Once the images are set aside, output the listing exactly as it stands.

*** Block opens ***

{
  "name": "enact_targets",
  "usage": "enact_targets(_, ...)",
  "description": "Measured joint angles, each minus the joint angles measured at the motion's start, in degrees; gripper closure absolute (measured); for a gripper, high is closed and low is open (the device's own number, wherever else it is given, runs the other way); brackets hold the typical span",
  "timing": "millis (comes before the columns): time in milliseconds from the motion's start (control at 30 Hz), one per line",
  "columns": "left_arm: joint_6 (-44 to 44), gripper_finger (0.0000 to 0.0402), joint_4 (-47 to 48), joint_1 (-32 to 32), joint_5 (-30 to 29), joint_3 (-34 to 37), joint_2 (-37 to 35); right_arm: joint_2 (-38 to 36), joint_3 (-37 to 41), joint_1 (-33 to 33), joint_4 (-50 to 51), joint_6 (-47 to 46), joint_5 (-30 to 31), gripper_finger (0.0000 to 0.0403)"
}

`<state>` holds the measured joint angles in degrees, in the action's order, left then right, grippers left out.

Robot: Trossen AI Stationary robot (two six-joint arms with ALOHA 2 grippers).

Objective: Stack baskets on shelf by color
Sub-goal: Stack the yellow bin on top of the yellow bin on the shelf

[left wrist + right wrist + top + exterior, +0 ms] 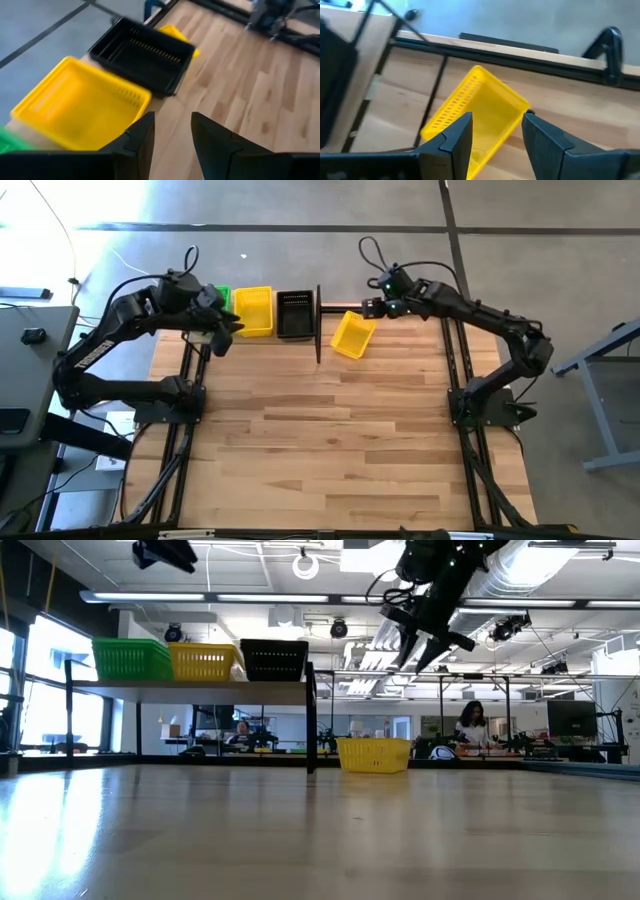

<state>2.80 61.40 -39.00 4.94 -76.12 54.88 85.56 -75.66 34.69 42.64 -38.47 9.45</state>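
Observation:
On the shelf (200, 688) a green basket (130, 658), a yellow basket (205, 661) and a black basket (273, 659) stand side by side on the wood board. Another yellow basket (352, 334) sits on its bottom on the table just right of the shelf's end upright (318, 325), turned at an angle. My right gripper (421, 648) hangs open above it, clear of it; in the right wrist view this basket (479, 107) shows beyond the open fingers. My left gripper (224, 330) is open, raised by the near side of the shelf's yellow basket (80, 102).
The black basket (142, 55) is nearest the shelf's right end. The bare wood table (330, 440) spreads toward the near edge. Black frame rails (455, 360) run along both sides of the table. People sit at desks in the room behind (470, 725).

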Motion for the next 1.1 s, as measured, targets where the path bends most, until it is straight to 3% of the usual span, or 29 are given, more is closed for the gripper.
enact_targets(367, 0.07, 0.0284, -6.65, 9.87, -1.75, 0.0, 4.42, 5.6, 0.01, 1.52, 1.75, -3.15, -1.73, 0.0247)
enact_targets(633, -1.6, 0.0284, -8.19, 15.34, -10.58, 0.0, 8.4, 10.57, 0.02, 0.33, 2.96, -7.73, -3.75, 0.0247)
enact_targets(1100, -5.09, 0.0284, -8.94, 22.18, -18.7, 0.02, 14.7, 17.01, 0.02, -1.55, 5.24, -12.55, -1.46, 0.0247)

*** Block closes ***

#### Answer to this exercise
{
  "name": "enact_targets",
  "usage": "enact_targets(_, ...)",
  "description": "Measured joint angles, each minus the joint angles measured at the motion's start, in degrees; gripper closure absolute (measured); for a gripper, high is closed and low is open (the device's own number, wherever else it is given, runs the other way); brackets hold the typical span",
  "timing": "millis (comes before the columns): time in milliseconds from the motion's start (control at 30 Hz), one per line",
  "columns": "left_arm: joint_6 (-44 to 44), gripper_finger (0.0000 to 0.0402), joint_4 (-47 to 48), joint_1 (-32 to 32), joint_5 (-30 to 29), joint_3 (-34 to 37), joint_2 (-37 to 35); right_arm: joint_2 (-38 to 36), joint_3 (-37 to 41), joint_1 (-33 to 33), joint_4 (-50 to 51), joint_6 (-47 to 46), joint_5 (-30 to 31), gripper_finger (0.0000 to 0.0403)"
}

`<state>` holds the measured joint angles in degrees, in the action's order, left then right, grippers left out.

Robot: Trossen AI Stationary robot (two six-joint arms with ALOHA 2 grippers).

Objective: Stack baskets on shelf by color
Sub-goal: Stack the yellow bin on top of the yellow bin on the shelf

[left wrist + right wrist + top + exterior, +0 ms] 

<state>2.80 61.40 -39.00 4.94 -76.12 54.88 85.56 -75.66 34.69 42.64 -38.47 9.45</state>
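Observation:
On the shelf (200, 688) a green basket (130, 658), a yellow basket (205, 661) and a black basket (273, 659) stand side by side on the wood board. Another yellow basket (352, 334) sits on its bottom on the table just right of the shelf's end upright (318, 325), turned at an angle. My right gripper (421, 648) hangs open above it, clear of it; in the right wrist view this basket (479, 107) shows beyond the open fingers. My left gripper (224, 330) is open, raised by the near side of the shelf's yellow basket (80, 102).
The black basket (142, 55) is nearest the shelf's right end. The bare wood table (330, 440) spreads toward the near edge. Black frame rails (455, 360) run along both sides of the table. People sit at desks in the room behind (470, 725).
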
Motion for the next 1.1 s, as measured, targets where the path bends most, until it is straight to 3% of the usual span, or 29 are given, more is closed for the gripper.
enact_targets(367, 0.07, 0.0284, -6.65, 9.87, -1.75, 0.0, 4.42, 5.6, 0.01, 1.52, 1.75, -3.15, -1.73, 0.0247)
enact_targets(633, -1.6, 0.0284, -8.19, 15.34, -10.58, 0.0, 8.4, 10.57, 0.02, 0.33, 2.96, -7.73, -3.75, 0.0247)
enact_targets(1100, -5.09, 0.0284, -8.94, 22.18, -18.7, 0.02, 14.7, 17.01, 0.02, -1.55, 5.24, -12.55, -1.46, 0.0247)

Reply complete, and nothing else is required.